Beneath this line are the data; copy exactly the part of them that opens with the line containing "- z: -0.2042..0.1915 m" and closes with the line containing "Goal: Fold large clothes", and only that part.
··· DATA SUPPLIED
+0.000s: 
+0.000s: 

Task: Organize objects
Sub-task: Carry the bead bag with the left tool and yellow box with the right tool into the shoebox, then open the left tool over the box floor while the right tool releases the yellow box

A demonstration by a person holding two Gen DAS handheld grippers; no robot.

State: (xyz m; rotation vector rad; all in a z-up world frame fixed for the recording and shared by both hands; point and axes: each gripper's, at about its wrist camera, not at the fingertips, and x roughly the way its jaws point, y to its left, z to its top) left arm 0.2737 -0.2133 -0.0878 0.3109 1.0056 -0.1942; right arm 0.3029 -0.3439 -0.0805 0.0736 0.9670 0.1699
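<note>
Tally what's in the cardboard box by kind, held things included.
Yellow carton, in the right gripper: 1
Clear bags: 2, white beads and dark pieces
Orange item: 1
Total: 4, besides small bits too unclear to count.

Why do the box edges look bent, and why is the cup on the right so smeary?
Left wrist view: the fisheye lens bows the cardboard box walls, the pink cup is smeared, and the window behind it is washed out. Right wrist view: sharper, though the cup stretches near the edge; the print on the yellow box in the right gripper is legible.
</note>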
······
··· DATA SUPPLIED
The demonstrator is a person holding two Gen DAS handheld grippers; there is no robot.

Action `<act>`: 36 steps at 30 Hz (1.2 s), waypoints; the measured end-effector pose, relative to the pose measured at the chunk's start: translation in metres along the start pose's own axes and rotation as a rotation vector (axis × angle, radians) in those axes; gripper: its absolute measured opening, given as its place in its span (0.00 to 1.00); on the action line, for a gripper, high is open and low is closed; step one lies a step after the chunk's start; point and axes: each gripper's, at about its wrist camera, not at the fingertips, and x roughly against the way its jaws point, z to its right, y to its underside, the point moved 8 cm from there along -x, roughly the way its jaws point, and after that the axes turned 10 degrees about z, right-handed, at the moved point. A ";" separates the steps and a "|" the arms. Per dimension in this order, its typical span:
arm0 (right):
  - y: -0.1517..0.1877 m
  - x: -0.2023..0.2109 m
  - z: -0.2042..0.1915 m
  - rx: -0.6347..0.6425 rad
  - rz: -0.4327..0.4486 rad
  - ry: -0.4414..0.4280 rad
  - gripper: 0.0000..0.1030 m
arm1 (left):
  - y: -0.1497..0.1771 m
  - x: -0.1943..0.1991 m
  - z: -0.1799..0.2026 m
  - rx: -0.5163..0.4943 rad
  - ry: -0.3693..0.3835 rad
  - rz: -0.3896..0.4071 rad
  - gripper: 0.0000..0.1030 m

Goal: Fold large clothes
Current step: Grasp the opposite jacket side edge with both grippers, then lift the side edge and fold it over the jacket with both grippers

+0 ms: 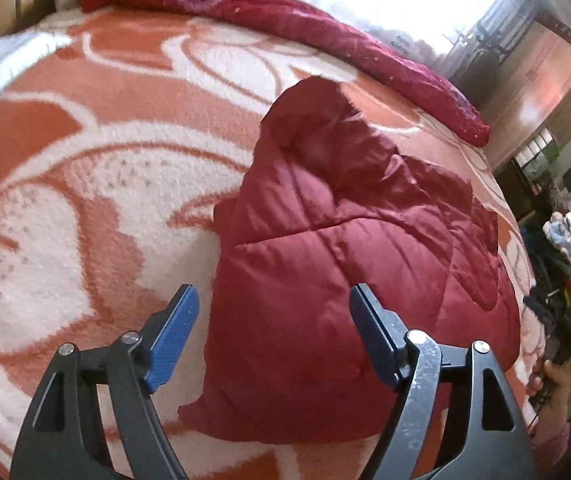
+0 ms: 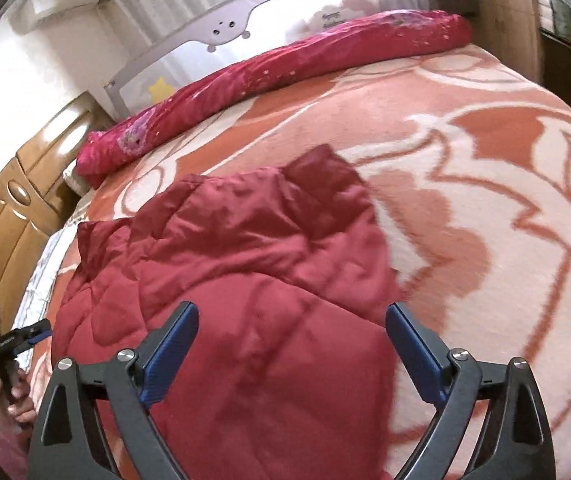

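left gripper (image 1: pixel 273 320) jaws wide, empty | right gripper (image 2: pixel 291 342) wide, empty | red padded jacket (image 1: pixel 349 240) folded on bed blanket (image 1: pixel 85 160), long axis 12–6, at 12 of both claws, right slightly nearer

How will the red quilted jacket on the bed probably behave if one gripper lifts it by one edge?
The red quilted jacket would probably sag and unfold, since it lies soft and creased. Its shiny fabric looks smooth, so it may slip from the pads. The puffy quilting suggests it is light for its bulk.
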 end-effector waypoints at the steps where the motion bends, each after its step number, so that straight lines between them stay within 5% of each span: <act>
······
### [EXERCISE OUTPUT]
  - z: -0.2042..0.1915 m
  - rx: -0.6347..0.6425 rad
  - rz: -0.4327..0.4486 rad
  - ry: -0.4414..0.4280 rad
  - gripper: 0.0000..0.1030 m
arm1 (left):
  - y: -0.1497..0.1771 m
  - x: -0.1943..0.1991 m
  - z: -0.1799..0.2026 m
  - rx: -0.5163..0.4943 rad
  - ry: -0.3693..0.3835 rad
  - rz: -0.3896..0.4071 rad
  - gripper: 0.0000..0.1030 m

Goal: Fold large clothes

Nothing further is needed for this exercise.